J. in Florida agrees: "Obama and his supporters' use of the 'race card' against the Clintons (with the 
help of the in-the-tank media ) is sickening.  Now we have vile, racist, crazed-for-power Hillary. 
Obama means to avoid the 'divisiveness' of the Clinton years by blaming it on them. That's a 
despicable lie, and he knows it. The only way of avoiding divisiveness is to cave to the Republican 
agenda, which I believe he's more than eager to do."   "He and his supporters, " J. adds, " have 
systematically sacrificed the central constituency of the Democratic Party - the poor and working
class - on the altar of constituencies who look to politics for reaffirmation of their identity: college 
students and childish Sixties neo-libs. (The African American constituency makes sense, so no 
gripes there. )" By abandoning the principle of universality in health insurance, most think Obama has 
guaranteed that meaningful reform cannot be achieved. Z. in Georgia adds that Obama's vagueness on 
economic issues foretells disaster. "He has no perceptible position on the economy other than 'We can 
do better. Yes, we can. Say it with me.' 

I foresee broken campaign promises followed by belt-tightening austerity measures in a one-term presidency. 
In short, Jimmy Carter in a better-tailored sweater." " I view the Obama candidacy as a narcissistic endeavor 
by a mediocre politician dividing Democrats along social vs. economic progressive lines, " J. insists. 

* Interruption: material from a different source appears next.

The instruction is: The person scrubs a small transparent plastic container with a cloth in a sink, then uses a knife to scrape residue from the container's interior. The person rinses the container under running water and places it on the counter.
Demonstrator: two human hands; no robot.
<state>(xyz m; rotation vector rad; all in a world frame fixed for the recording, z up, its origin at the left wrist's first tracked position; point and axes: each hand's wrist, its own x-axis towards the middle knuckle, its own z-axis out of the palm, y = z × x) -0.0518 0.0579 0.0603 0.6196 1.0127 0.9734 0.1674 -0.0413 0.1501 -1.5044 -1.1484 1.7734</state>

"He's forcing a choice between winning in 2008 and possibly saving Roe vs. Wade and promoting gay marriage 
vs. fighting for the poor and working class. " I've decided I won't help Obama and his personality cult transform 
the Democratic Party into an organization that represents only the interests of rich, social liberals." What do I think? 
I suspect most will grudgingly return by November, but that non-African American working-class voters won't.

Free-lance columnist Gene Lyons is a Little Rock author and recipient of the National Magazine Award.